APPEAL from the Circuit Court of Cook County; the Hon. FRANCIS T. DELANEY, Judge, presiding.


A lengthy trial court hearing terminated in an order entered December 2, 1977, which dissolved a temporary restraining order (TRO) entered on the motion of Stocker Hinge Mfg. Co. (plaintiff), against Darnel Industries, Inc. and Samuel A. Hoffman (defendants), and also S & S Hinge Company (S & S), and which denied the motion of plaintiff for a preliminary injunction. That order was affirmed by this court. Stocker Hinge Manufacturing Co. v. Darnel Industries, Inc. (1978), 61 Ill. App.3d 636, 377 N.E.2d 1125, appeal denied (1978), 71 Ill.2d 615.

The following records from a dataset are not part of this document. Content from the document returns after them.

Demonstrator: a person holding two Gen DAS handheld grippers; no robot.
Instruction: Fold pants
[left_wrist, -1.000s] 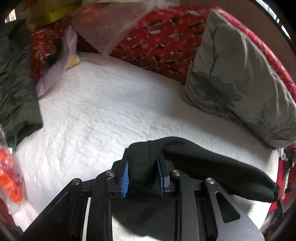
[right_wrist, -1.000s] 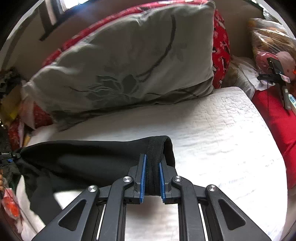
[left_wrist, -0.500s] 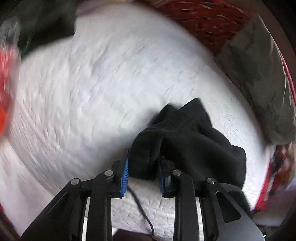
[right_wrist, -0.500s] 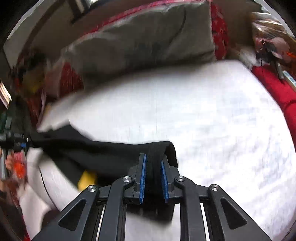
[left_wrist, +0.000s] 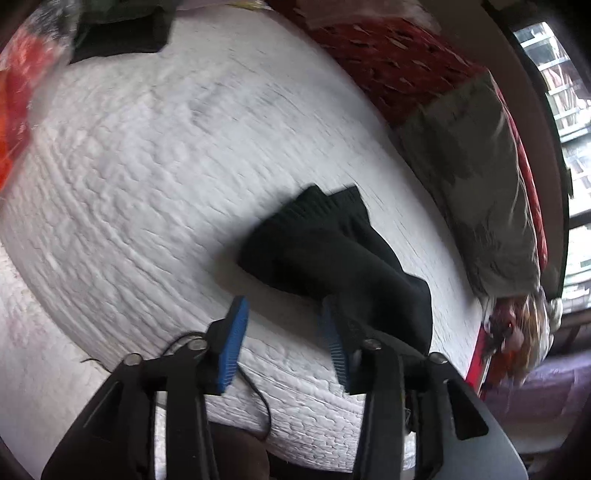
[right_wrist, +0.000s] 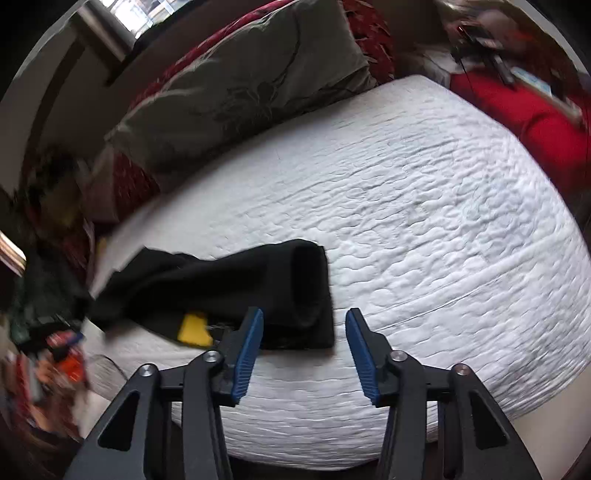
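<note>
One pair of black pants (left_wrist: 332, 254) lying bunched on the white mattress (left_wrist: 147, 166), two grippers, left gripper (left_wrist: 284, 332) and right gripper (right_wrist: 304, 343), jaws just opening, standing apart, no longer clamping the cloth as a second ago.

Both wrist views angled down, close over mattress (left_wrist: 147, 166); shared: pants (right_wrist: 258, 288).

Both grips released. Left gripper (left_wrist: 282, 323): a second ago its blue ribbed pads were clamped on a bunched end of the black fabric pants (left_wrist: 332, 254); jaws have just been opening, nothing pinched now, cloth lies at 12 to 1 o'clock of the tips on the white quilted mattress (left_wrist: 147, 166). Right gripper (right_wrist: 304, 332): was pinching the ribbed hem, jaws have just been opening, hem now loose at 11 o'clock of the tips, flat on the mattress. Pants went from stretched in the air between the grippers to a slack heap.
</note>
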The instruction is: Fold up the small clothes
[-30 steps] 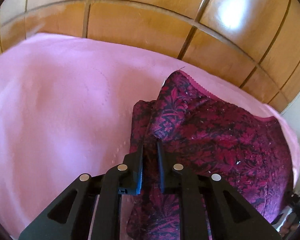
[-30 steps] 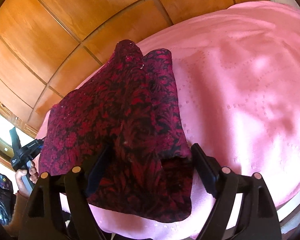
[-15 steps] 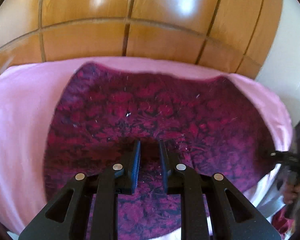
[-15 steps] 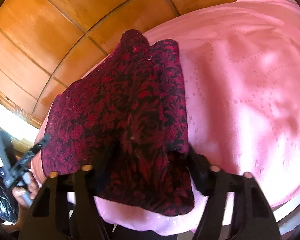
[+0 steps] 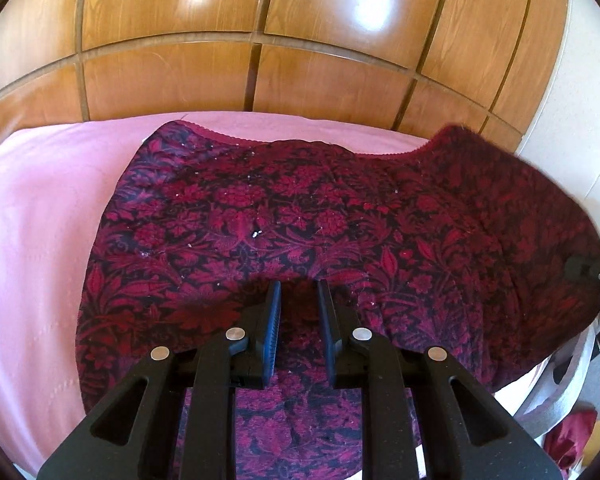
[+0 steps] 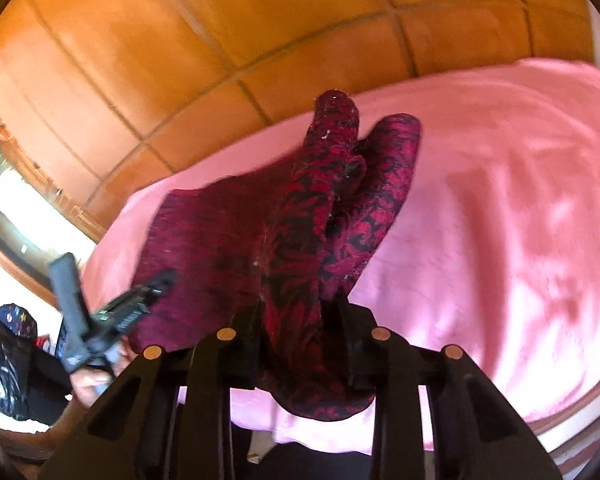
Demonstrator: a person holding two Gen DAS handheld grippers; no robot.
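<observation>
A dark red floral garment (image 5: pixel 320 216) lies spread on the pink bed cover (image 5: pixel 40 220). My left gripper (image 5: pixel 298 292) hovers over its near middle with the jaws a little apart and nothing between them. In the right wrist view my right gripper (image 6: pixel 296 312) is shut on a bunched edge of the garment (image 6: pixel 324 216) and lifts it off the bed cover (image 6: pixel 500 200), so the cloth stands up in folds. The left gripper (image 6: pixel 100 316) and the hand holding it show at the lower left there. The right gripper's tip (image 5: pixel 584 272) shows at the right edge of the left wrist view.
A wooden panelled wall (image 5: pixel 260 40) stands right behind the bed. A white wall (image 5: pixel 580 100) is at the right. The bed's near edge (image 6: pixel 560 412) runs below the right gripper. Dark bags (image 6: pixel 4 352) lie on the floor at the left.
My left gripper let go of the garment, opened slightly and now looks over the cloth spread flat. My right gripper closed on the garment's edge and raised it.
</observation>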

On December 29, 1977, after entry of the order which was the subject of the previous appeal, defendants filed a verified motion seeking attorneys' fees and damages predicated upon the alleged wrongful issuance of the TRO. Similarly, S & S filed a written verified motion for attorneys' fees and expenses. (See Ill. Rev. Stat. 1979, ch. 69, par. 12.) After disposition of the appeal, the parties proceeded before the trial court with lengthy hearings on the issue of attorneys' fees and damages. These hearings extended over seven months and augmented the record by some 1200 pages. The trial judge allowed defendants attorneys' fees of $27,500 and litigation expenses of $1941.75, being a total of $29,441.75. The trial court also allowed S & S attorneys' fees of $14,500 and litigation expenses of $872.75, a total of $15,372.75.

Plaintiff has appealed. There is also a cross-appeal by defendants and S & S in which they seek to broaden the scope of their recovery and thus to augment it. The relationship of these parties and the complicated pertinent facts appear in our previous opinion.

The legal background of this matter appears from section 12 of the Injunction Act (Ill. Rev. Stat. 1979, ch. 69, par. 12):

"In all cases where a temporary restraining order or a preliminary injunction is dissolved by the circuit court or by the reviewing court, the circuit court, after the dissolution of the temporary restraining order or preliminary injunction, and before finally disposing of the action shall, upon the party claiming damages by reason of such temporary restraining order or preliminary injunction, filing a petition under oath setting forth the nature and amount of damages suffered, determine and enter judgment in favor of the party aggrieved by such temporary restraining order or preliminary injunction for the damages which the party suffered as a result thereof, * * *."

• 1 Citation of authority is hardly necessary to demonstrate that attorneys' fees and other damages may be recovered where a preliminary injunction or a TRO has been dissolved "before the case is disposed of on the merits," precisely as in the instant case. (See Meyer v. Marshall (1976), 62 Ill.2d 435, 439, 343 N.E.2d 479, and authorities there cited.) Also, as well pointed out in Bohn Aluminum & Brass Co. v. Barker (1973), 55 Ill.2d 177, 179, 303 N.E.2d 1:

"For many years trial courts> in this State have entertained applications for preliminary injunctions, referring to them, interchangeably, as preliminary injunctions, temporary injunctions, interlocutory injunctions, restraining orders, and interlocutory orders. [Citations.]"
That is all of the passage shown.